Bagi para pemimpin diktator-otoriter-feodal segera sadarlah bahwa Anda tidak abadi menjadi pemimpin. Anda juga tidak abadi di dunia ini. Anda akan mati. Sadarlah bahwa Anda memimpin dibatasi durasi waktu. Kalau Presiden 5 tahun dan bisa dipilih kembali 5 tahun berikutnya. Artinya maksimal 10 tahun. Itu tidak lama.
Kalau seorang Pastor Paroki yang SVD, maksimal 6 tahun menjadi Pastor Paroki di suatu tempat (ini menurut Hasil Resolusi Kapitel di Mataloko, tgl 21-28 Januari 2024). Kalau menjadi Gubernur, Walikota, Bupati, durasi waktunya per periode juga 5 tahun dan sebanyak-banyaknya 2 periode (10 tahun).
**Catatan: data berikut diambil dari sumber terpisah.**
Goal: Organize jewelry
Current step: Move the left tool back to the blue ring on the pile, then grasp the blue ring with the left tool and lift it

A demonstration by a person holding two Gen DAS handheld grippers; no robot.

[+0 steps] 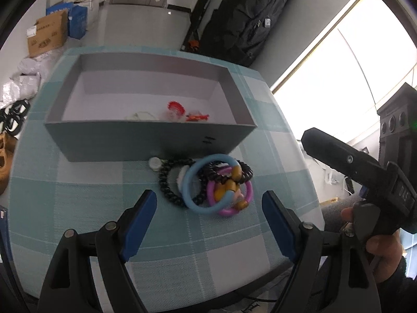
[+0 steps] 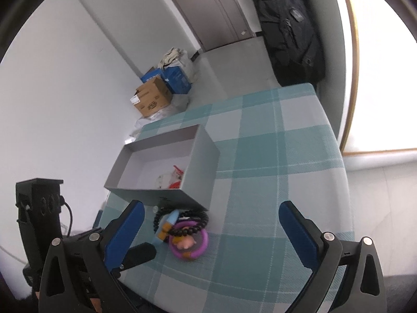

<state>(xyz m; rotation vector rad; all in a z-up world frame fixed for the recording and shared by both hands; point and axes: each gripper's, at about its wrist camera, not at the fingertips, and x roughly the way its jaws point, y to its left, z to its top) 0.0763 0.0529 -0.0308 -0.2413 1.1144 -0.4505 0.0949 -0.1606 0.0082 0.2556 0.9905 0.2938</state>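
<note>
A pile of jewelry lies on the checked tablecloth just in front of a grey open box [image 1: 146,140]: a light blue ring [image 1: 190,185], a purple ring [image 1: 229,210], black bead bracelets [image 1: 166,190] and a white piece [image 1: 155,162]. The box holds a red piece [image 1: 176,108] and other small items. My left gripper [image 1: 209,224] is open and empty, just short of the pile. In the right wrist view my right gripper [image 2: 211,232] is open and empty above the pile, with the purple ring [image 2: 200,247], the beads [image 2: 192,224] and the box [image 2: 198,172] below it.
The table [image 2: 286,182] has a teal and white checked cloth. The right gripper's body and the hand holding it show at the right of the left wrist view [image 1: 365,182]. Cardboard boxes [image 2: 153,99] and a black backpack [image 1: 247,18] stand beyond the table.
</note>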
Yang tak ada durasi waktunya (mungkin) DPD, DPR, DPRD I, DPRD II, dan para raja yang kekuasaannya diwariskan turun-temurun.
Penutup Singkat
Tak ada manusia super atau maha sempurna. Yang sempurna paripurna hanyalah Allah. Oleh karena itu, jika Anda dipercayakan menjadi Pemimpin entah di KBG, Lingkungan, Stasi, DPP, Paroki, Kevikepan/Dekenat/Kuria, Keuskupan, Persekutuan Para Uskup, menjadi Paus, menjadi Sekjen PBB, Presiden, Raja, Duta Besar, Menteri, Deputi, Gubernur, Walikota, Bupati, Camat, Lurah, Dusun, RT, RW, Kepala Keluarga, pemasak, karyawan/ti, janganlah Anda menjadi pemimpin yang diktator-otoriter-feodal di lingkungan tugas Anda masing-masing. Buatlah saja hal yang baik, yang penting, yang benar, berguna, menyelamatkan dan membahagiakan diri (tanpa mesti jatuh ke sikap egoistis dan individualistis) dan membahagiakan semakin banyak orang dan demi kepentingan orang banyak (altruistis).
*) Penulis sedang berperang dengan kaum diktator-otoriter-feodal baik di dunia maya maupun di dunia nyata.
Berbeda pendapat dalam debat itu biasa. Mari kita carikan solusi terbaik demi "bonum commune" (kebaikan bersama).